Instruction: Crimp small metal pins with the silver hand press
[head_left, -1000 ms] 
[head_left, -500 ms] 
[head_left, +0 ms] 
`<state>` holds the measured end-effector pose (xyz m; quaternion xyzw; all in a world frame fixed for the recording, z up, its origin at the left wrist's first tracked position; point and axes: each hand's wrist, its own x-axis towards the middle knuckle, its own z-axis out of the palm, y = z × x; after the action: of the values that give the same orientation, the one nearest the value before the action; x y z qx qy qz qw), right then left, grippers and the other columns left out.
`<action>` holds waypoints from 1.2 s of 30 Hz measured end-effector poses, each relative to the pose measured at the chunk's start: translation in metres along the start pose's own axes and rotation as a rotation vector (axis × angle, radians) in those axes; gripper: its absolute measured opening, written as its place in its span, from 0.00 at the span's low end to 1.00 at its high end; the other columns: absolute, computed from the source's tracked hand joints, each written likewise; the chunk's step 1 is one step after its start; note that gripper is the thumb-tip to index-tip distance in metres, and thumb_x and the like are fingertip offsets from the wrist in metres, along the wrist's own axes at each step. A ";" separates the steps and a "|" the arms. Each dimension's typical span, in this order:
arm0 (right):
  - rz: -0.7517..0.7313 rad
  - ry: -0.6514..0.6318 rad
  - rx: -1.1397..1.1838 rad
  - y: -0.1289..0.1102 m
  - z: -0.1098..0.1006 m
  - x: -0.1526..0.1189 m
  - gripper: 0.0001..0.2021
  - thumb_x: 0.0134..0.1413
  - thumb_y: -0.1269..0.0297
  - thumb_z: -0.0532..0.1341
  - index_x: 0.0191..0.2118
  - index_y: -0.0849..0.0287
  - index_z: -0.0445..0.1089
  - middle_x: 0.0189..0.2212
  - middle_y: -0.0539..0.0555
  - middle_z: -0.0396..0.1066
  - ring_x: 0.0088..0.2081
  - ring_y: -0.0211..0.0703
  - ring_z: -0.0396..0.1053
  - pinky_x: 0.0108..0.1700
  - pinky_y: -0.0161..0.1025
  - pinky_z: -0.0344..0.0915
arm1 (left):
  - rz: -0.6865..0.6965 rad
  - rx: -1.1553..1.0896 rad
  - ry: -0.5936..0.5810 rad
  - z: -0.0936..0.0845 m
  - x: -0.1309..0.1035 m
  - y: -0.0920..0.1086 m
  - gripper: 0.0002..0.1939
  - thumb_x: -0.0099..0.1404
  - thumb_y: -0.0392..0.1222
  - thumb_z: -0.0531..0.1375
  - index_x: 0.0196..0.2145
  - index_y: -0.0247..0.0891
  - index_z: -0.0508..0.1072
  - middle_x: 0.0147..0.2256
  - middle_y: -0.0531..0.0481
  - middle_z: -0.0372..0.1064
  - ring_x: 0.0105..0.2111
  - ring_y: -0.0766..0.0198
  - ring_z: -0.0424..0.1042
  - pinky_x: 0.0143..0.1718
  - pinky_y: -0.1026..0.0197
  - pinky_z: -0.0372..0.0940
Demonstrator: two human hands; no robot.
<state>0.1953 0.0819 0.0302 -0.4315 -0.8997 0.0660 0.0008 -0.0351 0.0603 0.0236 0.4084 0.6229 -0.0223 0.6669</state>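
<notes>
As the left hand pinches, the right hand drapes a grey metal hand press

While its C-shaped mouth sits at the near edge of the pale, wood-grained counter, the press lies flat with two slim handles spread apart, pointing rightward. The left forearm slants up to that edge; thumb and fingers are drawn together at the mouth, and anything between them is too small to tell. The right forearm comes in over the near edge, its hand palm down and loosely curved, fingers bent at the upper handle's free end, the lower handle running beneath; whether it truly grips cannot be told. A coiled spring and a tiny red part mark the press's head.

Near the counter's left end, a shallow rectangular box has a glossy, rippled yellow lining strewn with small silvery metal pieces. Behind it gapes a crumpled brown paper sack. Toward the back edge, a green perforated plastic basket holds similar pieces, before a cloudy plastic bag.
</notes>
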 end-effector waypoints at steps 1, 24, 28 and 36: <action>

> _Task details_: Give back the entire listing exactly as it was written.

> _Response to this task_:
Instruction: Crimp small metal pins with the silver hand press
[head_left, -1000 ms] 
[head_left, -500 ms] 
[head_left, +0 ms] 
`<state>` holds the measured end-effector pose (xyz m; quaternion xyzw; all in a world frame fixed for the recording, z up, its origin at the left wrist's first tracked position; point and axes: each hand's wrist, its own x-axis towards the middle knuckle, its own z-axis out of the palm, y = z × x; after the action: of the values that give the same orientation, the one nearest the value before the action; x y z qx qy qz qw), right then left, grippers and the other columns left out.
`<action>` holds waypoints from 1.2 s of 30 Hz measured end-effector poses, each relative to the pose measured at the chunk's start: translation in metres along the start pose's own axes and rotation as a rotation vector (axis × angle, radians) in those axes; gripper: its absolute measured opening, written as its place in its span, from 0.00 at the span's low end to 1.00 at its high end; the other columns: absolute, computed from the source's tracked hand joints, each written likewise; the chunk's step 1 is one step after its start; note that gripper is the thumb-tip to index-tip distance in metres, and thumb_x and the like are fingertip offsets from the wrist in metres, along the wrist's own axes at each step. A ";" separates the steps and a "|" the arms. Each dimension's typical span, in this order:
arm0 (right):
  - rz: -0.7517..0.7313 rad
  - ry: -0.6514..0.6318 rad
  - rx: -1.1397..1.1838 rad
  - y: -0.1289..0.1102 m
  - z: -0.1098..0.1006 m
  - x: -0.1526..0.1189 m
  - gripper: 0.0001..0.2021
  - thumb_x: 0.0134..0.1413
  - thumb_y: -0.1269..0.0297
  - thumb_z: -0.0532..0.1341
  - index_x: 0.0191..0.2118
  - index_y: -0.0849..0.0287
  - index_z: -0.0445..0.1089
  - middle_x: 0.0189..0.2212
  - middle_y: -0.0539..0.0555
  - middle_z: -0.0396..0.1066
  - ring_x: 0.0088..0.2081
  - ring_y: -0.0211..0.0703
  - ring_z: -0.0396..0.1053
  - pinky_x: 0.0108..0.1700
  - pinky_y: -0.0161..0.1025
  - pinky_z: -0.0344..0.0915
arm1 (left):
  - rz: -0.6865..0.6965 rad
  - rx: -1.1553..1.0896 rad
  - ry: -0.5936..0.5810 rad
  - z: -0.0936..0.0845 m
  - x: -0.1309..0.1035 m
  - y: -0.0920..0.1086 m
  - gripper: 0.0002..0.1939
  - thumb_x: -0.0099..0.1404
  - thumb_y: -0.0392..0.1222
  - thumb_z: -0.0531..0.1375
  - index_x: 0.0196..0.2145
  - index_y: -0.0247..0.0891
  - index_z: -0.0508..0.1072
  - middle_x: 0.0147..0.2256
  - middle_y: -0.0531..0.0481
  - middle_z: -0.0372..0.1064
  - ring_x: 0.0105..0.2111
  - ring_y: -0.0766..0.0198
  - ring_z: -0.0424..0.1042
  - pinky_x: 0.0143..0.1718
  - pinky_y: -0.1026..0.0197
  - pinky_z: -0.0372..0.0940
Demonstrator: two human hands; no robot.
<state>0.1953 0.0819 0.0302 -0.4315 -0.8997 0.0660 0.0008 -0.0351 0.0603 0.0236 0.4084 0.6229 -0.0223 0.6669</state>
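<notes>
As the left hand pinches, the right hand drapes a grey metal hand press

While its C-shaped mouth sits at the near edge of the pale, wood-grained counter, the press lies flat with two slim handles spread apart, pointing rightward. The left forearm slants up to that edge; thumb and fingers are drawn together at the mouth, and anything between them is too small to tell. The right forearm comes in over the near edge, its hand palm down and loosely curved, fingers bent at the upper handle's free end, the lower handle running beneath; whether it truly grips cannot be told. A coiled spring and a tiny red part mark the press's head.

Near the counter's left end, a shallow rectangular box has a glossy, rippled yellow lining strewn with small silvery metal pieces. Behind it gapes a crumpled brown paper sack. Toward the back edge, a green perforated plastic basket holds similar pieces, before a cloudy plastic bag.
</notes>
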 end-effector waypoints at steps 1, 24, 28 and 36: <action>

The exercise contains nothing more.